Here in the midwest there is an annual balloonfest. Almost all the flights occur around dawn and then late afternoon. It's a weather/wind thing.
I went on a just after dawn flight a few years ago. It was just barely light when we started unfolding the canopy and setting up the basket. We flew for about an hour. There was the dull roar of the burners, the absolute silence that followed, and the light whip of the occasional breeze. One of the things that surprised me was how well we could hear the ground, like a group of kids yelling up and waving.
But mostly the silence was broken by contacts with the chase team, the folks with the cargo van that had carried the balloon rig to the launch point and the SUV with three other people in it, that followed them. Near the end of the flight there was a constant back and forth on radios of
"The next crossroad will get us into the target field."
"Nope, we're gonna overshoot that one, meet me on the other side of the tree line."
A skilled combination of pulling the overhead lines to vent hot air, and tapping the gas -- you tap, a moment passes, and the balloon responds, put us within twenty five feet of the target point, an imagined spot in a farmer's backyard.
And then we've dropped the lines and people are shouting "Pull us in! Everybody on a line! Don't let us drift into the trees/barn/pond whatever."
More venting, and the chase crew keeps us in place while we lower to the ground.
There's this excitement and exuberance that manages to last even through the having to clean it up and stow it all away, and get out of the farmer's yard.
"Chasing" is fun, too. Especially with longer flights.

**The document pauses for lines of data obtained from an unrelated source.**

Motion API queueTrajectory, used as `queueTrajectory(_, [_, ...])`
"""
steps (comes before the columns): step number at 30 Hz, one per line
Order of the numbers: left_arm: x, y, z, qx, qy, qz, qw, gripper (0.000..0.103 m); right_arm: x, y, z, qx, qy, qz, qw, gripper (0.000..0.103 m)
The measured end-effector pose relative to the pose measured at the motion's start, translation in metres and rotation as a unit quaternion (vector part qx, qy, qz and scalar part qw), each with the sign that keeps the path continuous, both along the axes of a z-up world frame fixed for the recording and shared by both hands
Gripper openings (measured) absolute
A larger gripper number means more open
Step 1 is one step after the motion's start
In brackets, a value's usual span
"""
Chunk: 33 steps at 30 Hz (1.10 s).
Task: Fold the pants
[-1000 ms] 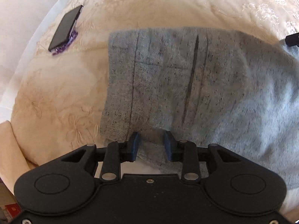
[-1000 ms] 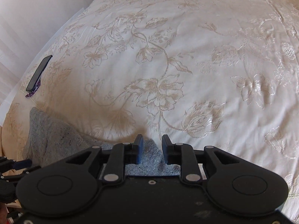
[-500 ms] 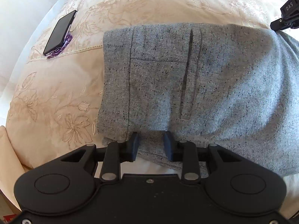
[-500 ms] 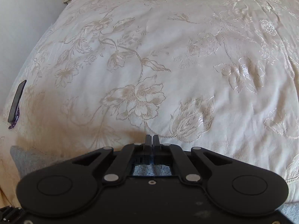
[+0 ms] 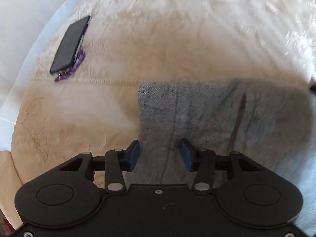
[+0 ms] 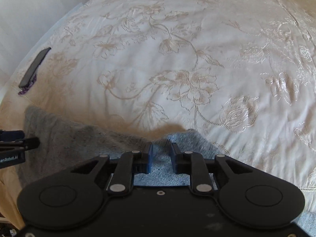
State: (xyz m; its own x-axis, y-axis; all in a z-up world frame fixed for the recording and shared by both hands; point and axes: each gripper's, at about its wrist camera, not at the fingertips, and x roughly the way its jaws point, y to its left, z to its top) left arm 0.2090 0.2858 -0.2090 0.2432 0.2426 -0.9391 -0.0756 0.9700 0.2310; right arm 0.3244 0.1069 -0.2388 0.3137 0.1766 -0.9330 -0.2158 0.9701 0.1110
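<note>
Grey speckled pants (image 5: 227,114) lie folded on the cream floral bedspread (image 5: 158,39). In the left wrist view their left edge runs just ahead of my left gripper (image 5: 160,154), which is open with its blue pads apart over the cloth. In the right wrist view the pants (image 6: 83,136) lie low and to the left, and my right gripper (image 6: 161,156) is open over a raised fold of the cloth, holding nothing. The left gripper's tip (image 6: 17,140) shows at the left edge there.
A black phone on a purple case (image 5: 70,45) lies near the bed's left edge, also seen in the right wrist view (image 6: 34,67). A white wall (image 6: 29,9) runs along the left of the bed. The bedspread (image 6: 197,59) stretches far ahead and right.
The right gripper, shut half a second ago, has opened again. The left gripper has opened wider and shifted so the pants lie lower and to the right in its view.
</note>
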Motion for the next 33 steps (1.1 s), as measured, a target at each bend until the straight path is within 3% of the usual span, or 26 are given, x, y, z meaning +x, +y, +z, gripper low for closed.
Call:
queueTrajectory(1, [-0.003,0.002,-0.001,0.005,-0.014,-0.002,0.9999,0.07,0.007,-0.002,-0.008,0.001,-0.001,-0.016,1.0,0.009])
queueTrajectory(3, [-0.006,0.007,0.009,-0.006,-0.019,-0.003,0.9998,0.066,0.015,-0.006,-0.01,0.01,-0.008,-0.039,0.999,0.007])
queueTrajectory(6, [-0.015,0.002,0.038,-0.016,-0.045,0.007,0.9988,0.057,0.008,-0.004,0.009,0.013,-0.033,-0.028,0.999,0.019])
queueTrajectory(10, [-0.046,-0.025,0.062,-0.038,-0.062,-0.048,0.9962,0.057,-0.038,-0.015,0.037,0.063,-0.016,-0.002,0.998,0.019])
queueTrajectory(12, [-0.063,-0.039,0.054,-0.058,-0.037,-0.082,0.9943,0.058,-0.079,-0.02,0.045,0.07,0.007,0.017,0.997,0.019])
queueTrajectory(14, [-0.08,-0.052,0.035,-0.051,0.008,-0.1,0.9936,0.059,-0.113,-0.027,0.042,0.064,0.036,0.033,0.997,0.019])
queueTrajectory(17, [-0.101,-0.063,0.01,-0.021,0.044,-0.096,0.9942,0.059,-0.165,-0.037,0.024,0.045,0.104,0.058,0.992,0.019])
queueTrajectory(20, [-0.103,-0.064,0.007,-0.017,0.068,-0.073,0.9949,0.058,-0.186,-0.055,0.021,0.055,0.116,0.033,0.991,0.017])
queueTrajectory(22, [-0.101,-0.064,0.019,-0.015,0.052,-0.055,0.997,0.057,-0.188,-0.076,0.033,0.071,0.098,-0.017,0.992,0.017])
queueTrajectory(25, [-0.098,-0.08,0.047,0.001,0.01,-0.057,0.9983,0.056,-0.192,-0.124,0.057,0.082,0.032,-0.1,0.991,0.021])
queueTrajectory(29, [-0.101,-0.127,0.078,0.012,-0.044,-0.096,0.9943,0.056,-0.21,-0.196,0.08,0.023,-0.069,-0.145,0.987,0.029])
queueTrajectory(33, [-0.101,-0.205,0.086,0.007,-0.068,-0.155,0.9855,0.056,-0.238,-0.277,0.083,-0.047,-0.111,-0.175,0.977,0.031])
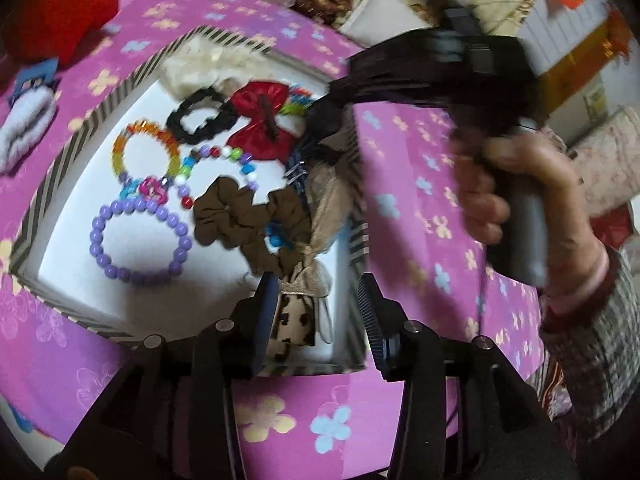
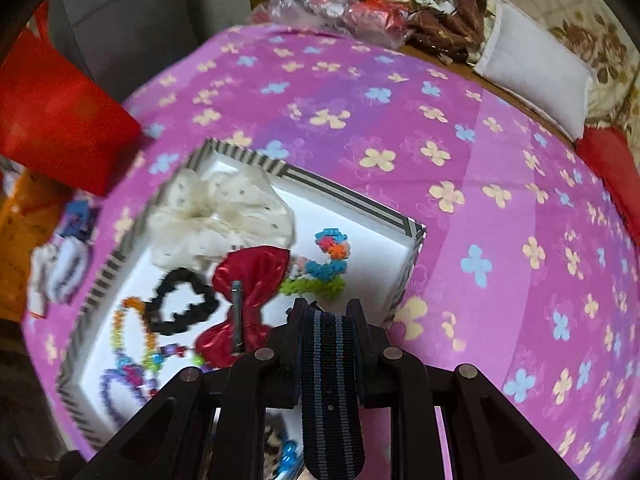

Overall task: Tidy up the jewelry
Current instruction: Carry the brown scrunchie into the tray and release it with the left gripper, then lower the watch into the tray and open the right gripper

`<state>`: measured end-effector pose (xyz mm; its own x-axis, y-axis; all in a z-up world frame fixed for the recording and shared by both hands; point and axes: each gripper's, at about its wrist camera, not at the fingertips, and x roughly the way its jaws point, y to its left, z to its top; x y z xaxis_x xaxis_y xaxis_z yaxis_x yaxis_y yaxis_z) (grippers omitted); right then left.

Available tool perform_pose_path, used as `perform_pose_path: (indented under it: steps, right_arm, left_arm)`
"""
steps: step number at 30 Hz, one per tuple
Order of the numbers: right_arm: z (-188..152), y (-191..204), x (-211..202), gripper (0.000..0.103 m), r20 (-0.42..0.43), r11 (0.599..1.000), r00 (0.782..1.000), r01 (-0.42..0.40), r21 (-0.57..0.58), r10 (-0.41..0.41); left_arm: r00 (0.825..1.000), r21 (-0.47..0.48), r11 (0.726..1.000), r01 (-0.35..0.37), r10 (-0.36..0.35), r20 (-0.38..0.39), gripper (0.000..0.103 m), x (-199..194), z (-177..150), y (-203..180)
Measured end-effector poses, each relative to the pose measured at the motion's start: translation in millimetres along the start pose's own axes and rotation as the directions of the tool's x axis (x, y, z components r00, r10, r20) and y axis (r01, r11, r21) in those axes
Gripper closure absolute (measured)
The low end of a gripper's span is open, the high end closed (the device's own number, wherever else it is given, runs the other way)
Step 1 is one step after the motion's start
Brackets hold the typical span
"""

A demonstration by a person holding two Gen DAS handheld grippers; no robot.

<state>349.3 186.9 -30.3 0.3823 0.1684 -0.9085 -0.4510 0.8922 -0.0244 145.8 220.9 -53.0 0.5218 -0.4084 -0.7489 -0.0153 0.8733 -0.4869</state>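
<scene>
The right hand-held gripper (image 2: 327, 312) is clamped on a navy strap with pale blue stripes (image 2: 330, 392), which runs back from between its fingers. It hovers over the near right corner of the striped box (image 2: 352, 196). Ahead and left of it lie a red bow (image 2: 248, 300) and a black scrunchie (image 2: 182, 300). The left hand-held gripper (image 1: 318, 308) stands open, empty, above the box's near edge; a purple bead bracelet (image 1: 140, 240) lies ahead to its left.

red bow (image 2: 244, 300), purple bracelet (image 1: 140, 240) — striped box (image 1: 68, 152)
</scene>
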Motion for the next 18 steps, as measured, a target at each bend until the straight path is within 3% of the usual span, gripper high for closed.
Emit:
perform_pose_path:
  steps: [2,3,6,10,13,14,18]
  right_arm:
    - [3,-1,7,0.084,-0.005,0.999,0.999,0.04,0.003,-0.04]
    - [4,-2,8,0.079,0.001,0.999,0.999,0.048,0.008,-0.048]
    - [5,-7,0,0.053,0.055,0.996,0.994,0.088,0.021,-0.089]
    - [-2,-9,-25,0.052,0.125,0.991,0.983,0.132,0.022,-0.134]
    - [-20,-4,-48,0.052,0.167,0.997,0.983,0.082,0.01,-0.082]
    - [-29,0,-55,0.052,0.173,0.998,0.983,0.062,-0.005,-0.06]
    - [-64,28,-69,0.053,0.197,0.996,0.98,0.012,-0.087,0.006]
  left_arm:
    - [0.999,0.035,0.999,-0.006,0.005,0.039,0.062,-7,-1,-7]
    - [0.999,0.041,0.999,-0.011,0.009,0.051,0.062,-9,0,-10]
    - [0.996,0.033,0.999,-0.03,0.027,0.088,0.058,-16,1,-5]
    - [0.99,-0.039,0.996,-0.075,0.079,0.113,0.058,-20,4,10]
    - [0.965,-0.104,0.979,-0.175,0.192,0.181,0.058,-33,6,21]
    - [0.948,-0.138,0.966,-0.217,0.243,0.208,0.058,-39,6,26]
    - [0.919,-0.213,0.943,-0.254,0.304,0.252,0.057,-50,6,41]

Combinations of road atlases, county maps, GPS and cell phone Google mapping (because it's a puzzle in a maze and you aren't going to trust just one source.) And all of that coming down to the last, maybe two minutes where you have to discover, exactly where is the landing site going to be, can we get into there (sure, from the sky you can just drop in -- that doesn't help the road crew get past the gates, fences, and ravines), then how fast can you get out of the truck, get weight on the lines and bring these guys down safely.